What is expected: Starting with the first line of the data below, copy each line up to and including the one containing "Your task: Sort". Pictures stay out.

+===+

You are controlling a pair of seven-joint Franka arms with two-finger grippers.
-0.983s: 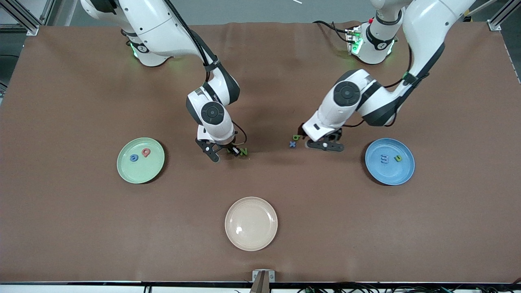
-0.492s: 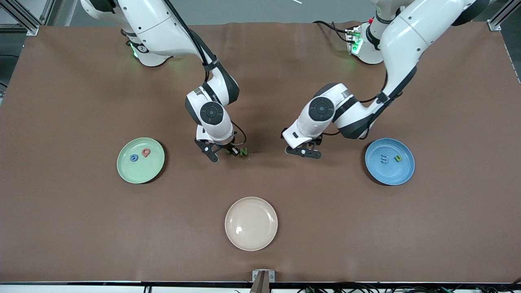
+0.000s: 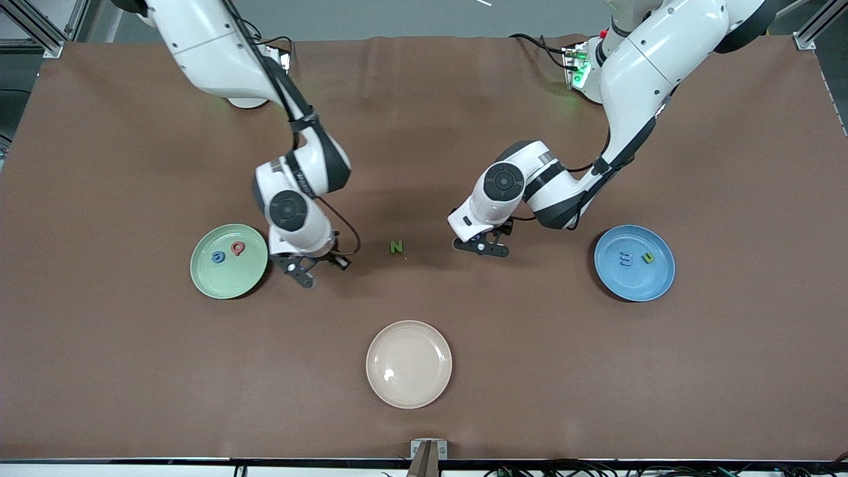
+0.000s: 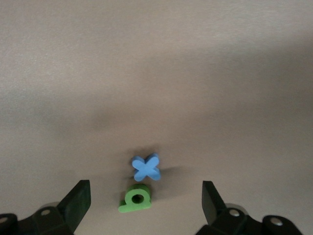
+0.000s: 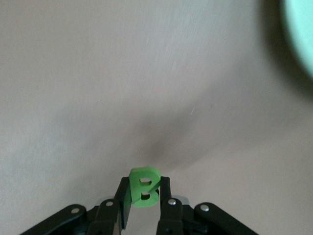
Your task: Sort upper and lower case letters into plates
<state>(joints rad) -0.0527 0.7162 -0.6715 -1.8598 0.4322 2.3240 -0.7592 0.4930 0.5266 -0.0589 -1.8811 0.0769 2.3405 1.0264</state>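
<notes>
**Green B in the right gripper, beside the mint plate**

You are looking at three plates on the brown table [image 3: 596, 371]. The mint green plate [image 3: 213, 278] is sitting toward the right arm's end and is carrying two letters, the blue G [image 3: 218, 257] and the pink Q [image 3: 238, 248], lying just beside each other. The sky blue plate [image 3: 652, 285] is sitting toward the left arm's end and is also carrying two, the blue m [image 3: 626, 259] and the green n [image 3: 648, 258]. The cream-beige plate [image 3: 409, 387] is lying nearest the front camera, between the other two.

Your right gripper [image 5: 145, 205] is hovering over the table just beside the mint green plate, its fingers pinched tight on the green B [image 5: 144, 187], which is standing upright between them. Your left gripper [image 4: 145, 203] is hanging low over the table with its jaws spread wide, gripping nothing; the blue x [image 4: 146, 167] and the green b [image 4: 136, 199] are lying touching on the table between the fingers.

The green N [image 3: 396, 247] is lying alone on the table between the two grippers.

Counting up: three plates, eight letters, four of them plated, three on the table, one in the air.
</notes>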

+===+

Solution to this exercise:
You are controlling a pair of seven-joint Franka arms with two-finger grippers.
-0.983s: 
-0.492s: 
+0.000s: 
+0.000s: 
+0.000s: 
Your task: Sort upper and lower case letters into plates

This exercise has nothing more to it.